YOUR INSTRUCTIONS
For this exercise, retype all the data exactly and exclude every image.

>>>>>

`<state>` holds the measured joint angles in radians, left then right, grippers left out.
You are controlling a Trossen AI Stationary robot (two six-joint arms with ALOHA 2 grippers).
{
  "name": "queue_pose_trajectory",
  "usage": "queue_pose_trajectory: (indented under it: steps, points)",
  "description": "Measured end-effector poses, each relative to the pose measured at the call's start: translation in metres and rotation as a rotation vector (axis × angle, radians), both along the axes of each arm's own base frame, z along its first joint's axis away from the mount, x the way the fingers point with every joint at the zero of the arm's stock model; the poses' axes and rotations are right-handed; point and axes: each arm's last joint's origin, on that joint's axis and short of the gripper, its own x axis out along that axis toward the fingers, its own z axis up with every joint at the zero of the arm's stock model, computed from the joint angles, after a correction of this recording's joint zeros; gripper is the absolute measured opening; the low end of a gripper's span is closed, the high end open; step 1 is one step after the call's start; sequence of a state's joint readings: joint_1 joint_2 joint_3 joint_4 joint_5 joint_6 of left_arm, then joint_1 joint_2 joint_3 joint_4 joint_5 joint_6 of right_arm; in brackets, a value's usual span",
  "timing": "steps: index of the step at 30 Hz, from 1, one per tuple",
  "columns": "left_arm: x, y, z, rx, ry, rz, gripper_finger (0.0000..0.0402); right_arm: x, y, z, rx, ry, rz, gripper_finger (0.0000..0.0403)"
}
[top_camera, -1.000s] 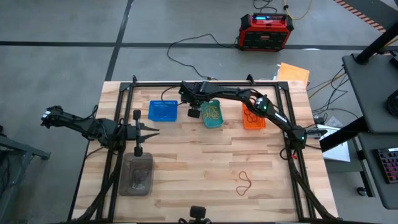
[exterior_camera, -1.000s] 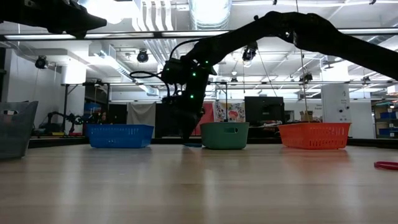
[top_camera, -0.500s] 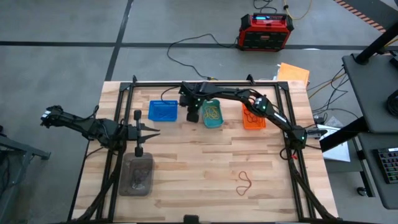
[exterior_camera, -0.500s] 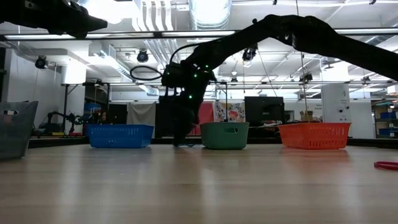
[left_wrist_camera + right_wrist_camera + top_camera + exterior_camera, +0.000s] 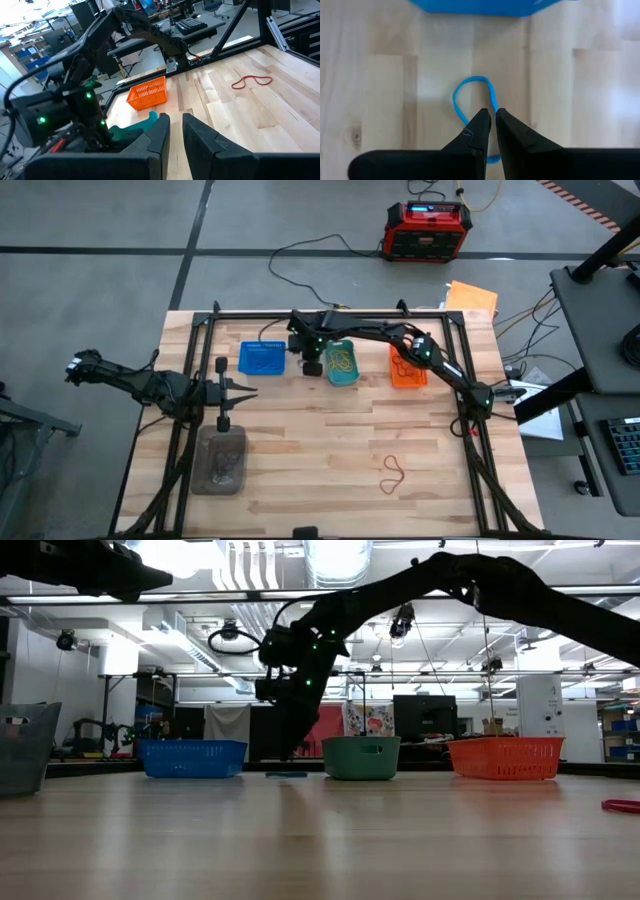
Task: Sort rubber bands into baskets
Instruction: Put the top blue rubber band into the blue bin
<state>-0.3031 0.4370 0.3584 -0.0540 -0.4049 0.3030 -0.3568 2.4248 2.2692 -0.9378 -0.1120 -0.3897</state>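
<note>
Three baskets stand in a row at the far side: blue [image 5: 262, 358], teal [image 5: 342, 364] and orange [image 5: 407, 366]. A blue rubber band [image 5: 470, 100] lies flat on the wood between the blue and teal baskets [image 5: 287, 775]. My right gripper [image 5: 490, 117] is shut and points steeply down just over that band's one side [image 5: 312, 367]. A red rubber band [image 5: 393, 473] lies on the near right of the table. My left gripper [image 5: 245, 389] waits at the left, level, shut, with nothing between its fingers [image 5: 176, 131]. My right gripper comes at the blue band from above, its fingertips [image 5: 481, 120] over one side of the loop [image 5: 494, 102]. The loop lies flat on the table. I cannot tell whether the fingertips touch it.
A clear grey container [image 5: 222, 460] stands near the left front, below my left gripper. The teal and orange baskets hold bands. Black frame rails [image 5: 330, 311] border the table's far edge and sides. Bare wood spans the middle and the near edge.
My right gripper has rolled at the wrist, shifted a little toward the blue basket and risen slightly off the table. The blue band has slid along the wood toward the table's left and lies flat there now.
</note>
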Motion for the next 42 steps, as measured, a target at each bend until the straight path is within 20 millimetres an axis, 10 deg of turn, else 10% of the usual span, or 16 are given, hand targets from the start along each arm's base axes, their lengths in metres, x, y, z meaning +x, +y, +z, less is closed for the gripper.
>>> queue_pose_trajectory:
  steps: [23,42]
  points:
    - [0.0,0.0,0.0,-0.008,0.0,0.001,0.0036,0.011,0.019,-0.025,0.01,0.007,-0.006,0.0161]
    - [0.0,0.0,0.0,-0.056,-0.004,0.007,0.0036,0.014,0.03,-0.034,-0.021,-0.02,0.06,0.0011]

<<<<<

EXERCISE RESPONSE
`<state>` holds the measured joint angles in radians, left then right, grippers left out.
You are controlling a Trossen AI Stationary robot (two six-joint arms with ALOHA 2 grippers).
{
  "name": "queue_pose_trajectory",
  "usage": "queue_pose_trajectory: (indented under it: steps, points)",
  "description": "Measured end-effector poses, each relative to the pose measured at the call's start: translation in metres and rotation as a rotation vector (axis × angle, radians), both along the axes of each arm's own base frame, z along its first joint's axis away from the mount, x the way the fingers point with every joint at the zero of the arm's stock model; the poses' axes and rotations are right-handed; point and axes: each arm's last joint's origin, on that joint's axis and short of the gripper, its own x axis out along that axis toward the fingers, its own z axis up with every joint at the zero of the arm's stock model, computed from the joint angles, after a correction of this recording's joint zeros; gripper is the absolute measured opening; the low end of a gripper's span is closed, the high end open; step 1 is one step after the call's start; sequence of a state's joint readings: joint_1 joint_2 joint_3 joint_4 joint_5 joint_6 of left_arm, then joint_1 joint_2 joint_3 joint_4 joint_5 joint_6 of right_arm; in brackets, a value's usual span",
  "timing": "steps: index of the step at 30 Hz, from 1, one per tuple",
  "columns": "left_arm: x, y, z, rx, ry, rz, gripper_finger (0.0000..0.0402); right_arm: x, y, z, rx, ry, rz, gripper_finger (0.0000..0.0403)"
}
[top_camera, -1.000s] 
[exterior_camera, -1.000s] 
[top_camera, -0.500s] 
[exterior_camera, -0.500s] 
[left_wrist_camera + right_wrist_camera + top_camera + exterior_camera, +0.000s] 
Task: Sort rubber bands into baskets
Instruction: Put the top blue rubber band into the blue bin
<state>-0.3031 0.4370 0.3584 -0.0540 -0.4049 0.3030 -0.3568 2.4248 2.2692 -0.9378 -0.1120 -0.3897</state>
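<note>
Three baskets stand in a row at the far side: blue [image 5: 262, 358], teal [image 5: 342, 364] and orange [image 5: 407, 366]. A blue rubber band [image 5: 470, 100] lies flat on the wood between the blue and teal baskets [image 5: 287, 775]. My right gripper [image 5: 490, 117] is shut and points steeply down just over that band's one side [image 5: 312, 367]. A red rubber band [image 5: 393, 473] lies on the near right of the table. My left gripper [image 5: 245, 389] waits at the left, level, shut, with nothing between its fingers [image 5: 176, 131]. My right gripper comes at the blue band from above, its fingertips [image 5: 481, 120] over one side of the loop [image 5: 494, 102]. The loop lies flat on the table. I cannot tell whether the fingertips touch it.
A clear grey container [image 5: 222, 460] stands near the left front, below my left gripper. The teal and orange baskets hold bands. Black frame rails [image 5: 330, 311] border the table's far edge and sides. Bare wood spans the middle and the near edge.
My right gripper has rolled at the wrist, shifted a little toward the blue basket and risen slightly off the table. The blue band has slid along the wood toward the table's left and lies flat there now.
</note>
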Motion for the next 42 steps, as measured, a target at each bend until the straight path is within 20 millimetres an axis, 10 deg of turn, else 10% of the usual span, or 16 are given, hand targets from the start along each arm's base axes, their lengths in metres, x, y, z meaning +x, +y, +z, less is closed for the gripper.
>>> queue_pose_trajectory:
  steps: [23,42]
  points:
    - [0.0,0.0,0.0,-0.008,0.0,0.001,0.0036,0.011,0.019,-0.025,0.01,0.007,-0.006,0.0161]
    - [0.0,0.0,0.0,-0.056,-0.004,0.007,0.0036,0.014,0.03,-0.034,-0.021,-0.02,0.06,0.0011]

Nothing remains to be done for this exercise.